In this case, my cook Mika is lacking turnips for our Vegan Shepard Pies (trust me, they taste and smell amazing.) Mika is a very driven and fastidious cook, and unforeseen frustrations can cause hold-ups. For a line cook this would be a death sentence, but in production cooking she has the luxury of putting a recipe on hold until more ingredients can be found. That means coming to me to fix my screwup.

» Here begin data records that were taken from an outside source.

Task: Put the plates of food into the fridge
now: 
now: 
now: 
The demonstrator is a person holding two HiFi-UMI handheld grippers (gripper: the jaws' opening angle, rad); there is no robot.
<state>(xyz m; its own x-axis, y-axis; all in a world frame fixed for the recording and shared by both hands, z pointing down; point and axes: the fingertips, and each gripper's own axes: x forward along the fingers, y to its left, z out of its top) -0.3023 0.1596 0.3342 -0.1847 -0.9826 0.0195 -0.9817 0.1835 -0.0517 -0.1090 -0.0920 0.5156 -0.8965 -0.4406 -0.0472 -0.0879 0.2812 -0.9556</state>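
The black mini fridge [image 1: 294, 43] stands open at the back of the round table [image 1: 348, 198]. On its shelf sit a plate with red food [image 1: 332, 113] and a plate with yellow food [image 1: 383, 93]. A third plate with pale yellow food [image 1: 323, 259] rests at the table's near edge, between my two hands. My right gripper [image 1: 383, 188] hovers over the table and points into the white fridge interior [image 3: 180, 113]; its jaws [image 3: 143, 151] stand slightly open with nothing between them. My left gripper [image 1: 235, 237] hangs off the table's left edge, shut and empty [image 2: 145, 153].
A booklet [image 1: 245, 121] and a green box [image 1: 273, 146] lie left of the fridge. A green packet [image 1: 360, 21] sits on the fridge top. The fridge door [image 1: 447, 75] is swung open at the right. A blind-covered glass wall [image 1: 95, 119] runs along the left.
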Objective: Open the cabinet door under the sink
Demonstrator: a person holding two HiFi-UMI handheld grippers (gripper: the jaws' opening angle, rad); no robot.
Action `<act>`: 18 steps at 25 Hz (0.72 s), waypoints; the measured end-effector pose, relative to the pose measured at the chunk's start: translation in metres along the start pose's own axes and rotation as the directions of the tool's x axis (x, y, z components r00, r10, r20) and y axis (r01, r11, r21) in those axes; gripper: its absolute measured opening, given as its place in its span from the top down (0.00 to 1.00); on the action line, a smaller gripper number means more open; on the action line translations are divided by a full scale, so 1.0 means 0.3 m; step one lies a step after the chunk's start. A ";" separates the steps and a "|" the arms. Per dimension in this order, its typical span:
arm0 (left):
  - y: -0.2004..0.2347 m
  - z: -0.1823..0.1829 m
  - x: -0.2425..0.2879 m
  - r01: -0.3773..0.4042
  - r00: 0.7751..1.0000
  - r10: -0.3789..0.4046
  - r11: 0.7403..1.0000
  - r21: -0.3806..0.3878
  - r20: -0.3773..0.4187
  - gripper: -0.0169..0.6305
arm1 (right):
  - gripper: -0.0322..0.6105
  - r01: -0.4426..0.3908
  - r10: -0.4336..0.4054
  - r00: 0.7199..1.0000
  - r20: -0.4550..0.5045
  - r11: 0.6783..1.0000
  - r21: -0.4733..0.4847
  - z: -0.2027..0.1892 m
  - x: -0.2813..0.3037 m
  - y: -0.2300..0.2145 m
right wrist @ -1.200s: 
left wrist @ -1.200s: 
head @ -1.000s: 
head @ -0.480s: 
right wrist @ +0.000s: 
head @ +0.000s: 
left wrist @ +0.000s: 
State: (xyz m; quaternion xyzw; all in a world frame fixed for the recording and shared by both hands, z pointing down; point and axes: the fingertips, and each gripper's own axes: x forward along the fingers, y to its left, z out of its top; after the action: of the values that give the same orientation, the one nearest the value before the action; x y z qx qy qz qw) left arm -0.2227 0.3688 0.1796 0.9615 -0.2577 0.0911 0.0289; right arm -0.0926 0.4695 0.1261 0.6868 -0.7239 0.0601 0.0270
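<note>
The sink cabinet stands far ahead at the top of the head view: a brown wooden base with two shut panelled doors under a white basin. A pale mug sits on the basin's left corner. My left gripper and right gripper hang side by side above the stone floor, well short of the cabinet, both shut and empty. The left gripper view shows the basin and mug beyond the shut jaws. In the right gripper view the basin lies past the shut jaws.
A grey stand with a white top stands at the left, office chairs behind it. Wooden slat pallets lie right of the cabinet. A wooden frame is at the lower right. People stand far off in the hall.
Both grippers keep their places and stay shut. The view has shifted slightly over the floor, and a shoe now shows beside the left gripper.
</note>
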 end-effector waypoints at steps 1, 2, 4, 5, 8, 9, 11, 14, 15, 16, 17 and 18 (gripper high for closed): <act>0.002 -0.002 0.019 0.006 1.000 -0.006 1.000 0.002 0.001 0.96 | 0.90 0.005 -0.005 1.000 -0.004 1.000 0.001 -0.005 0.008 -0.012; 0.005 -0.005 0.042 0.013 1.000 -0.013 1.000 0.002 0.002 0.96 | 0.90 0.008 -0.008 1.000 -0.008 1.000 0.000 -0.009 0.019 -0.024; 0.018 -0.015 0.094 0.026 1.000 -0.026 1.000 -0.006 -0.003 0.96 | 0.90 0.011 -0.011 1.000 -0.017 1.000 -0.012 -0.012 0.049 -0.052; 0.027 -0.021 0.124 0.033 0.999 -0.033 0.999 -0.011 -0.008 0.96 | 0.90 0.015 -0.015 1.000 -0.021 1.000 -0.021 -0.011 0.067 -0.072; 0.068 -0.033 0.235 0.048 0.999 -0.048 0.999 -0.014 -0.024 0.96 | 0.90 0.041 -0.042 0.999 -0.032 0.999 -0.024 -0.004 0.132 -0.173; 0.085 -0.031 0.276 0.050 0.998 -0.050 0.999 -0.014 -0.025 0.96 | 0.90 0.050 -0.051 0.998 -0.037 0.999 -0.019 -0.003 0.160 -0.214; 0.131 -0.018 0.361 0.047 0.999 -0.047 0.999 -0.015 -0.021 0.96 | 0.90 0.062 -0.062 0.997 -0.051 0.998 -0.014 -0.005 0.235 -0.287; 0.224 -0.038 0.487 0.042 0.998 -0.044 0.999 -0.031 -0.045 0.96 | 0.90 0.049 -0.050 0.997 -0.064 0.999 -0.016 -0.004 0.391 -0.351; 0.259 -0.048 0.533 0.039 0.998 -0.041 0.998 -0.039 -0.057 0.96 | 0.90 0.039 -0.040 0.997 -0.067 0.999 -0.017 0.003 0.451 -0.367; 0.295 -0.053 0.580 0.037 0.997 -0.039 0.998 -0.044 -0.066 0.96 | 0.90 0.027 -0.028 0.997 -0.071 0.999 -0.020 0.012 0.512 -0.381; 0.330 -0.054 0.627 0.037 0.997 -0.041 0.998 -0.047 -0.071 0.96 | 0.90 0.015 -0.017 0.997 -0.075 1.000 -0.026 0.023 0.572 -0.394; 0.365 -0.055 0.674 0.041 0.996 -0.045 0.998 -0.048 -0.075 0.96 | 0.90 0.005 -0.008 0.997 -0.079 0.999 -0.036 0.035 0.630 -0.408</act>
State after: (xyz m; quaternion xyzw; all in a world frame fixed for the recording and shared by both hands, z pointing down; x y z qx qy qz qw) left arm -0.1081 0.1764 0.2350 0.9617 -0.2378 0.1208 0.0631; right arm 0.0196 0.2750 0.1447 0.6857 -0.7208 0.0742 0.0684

Normally that means a quick trip down to the local restaurant supply store- a 10 minute walk for us. I don’t always mind that. Yes, it takes me off the floor for a bit- but my team can handle things just fine. Besides, it’s an opportunity to breathe, see what’s available, and get ideas.
Thanks to supply chain problems, however, turnips are a special order item. Turnips. I’m debating the wisdom of a bike ride to the nearest supermarket and the logistics of carrying 15 lbs. of turnips when my boss arrives and reminds me that I can put in a will-call order… and that the local produce company is a customer of ours that she needs to deliver to today anyway.
Home at last.
I’m officially working harder than I ever have in my life, but in a strange way I’m fine with that.
The rocking chair, whiskey, and jazz on the stereo is still very welcome of course- as is Cleo flopped across my lap under my book- but the difference is how you get this tired in the first place. I’ve worked long and hard days before to be sure… but it was always in service to someone else’s vision. Making someone else’s ideas and dreams come true, and being a means to an end.
It can be argued that I’m still making someone else’s dream come true, and I’m still a means to an end, but for the first time in a long time my ideas and goals are part of that vision. I’m allowed to experiment, test, teach, try, and grow rather than stay in place and stay quiet.
I’ll flop into bed at the end of each day anyway… but now I’ll do it looking forward to tomorrow.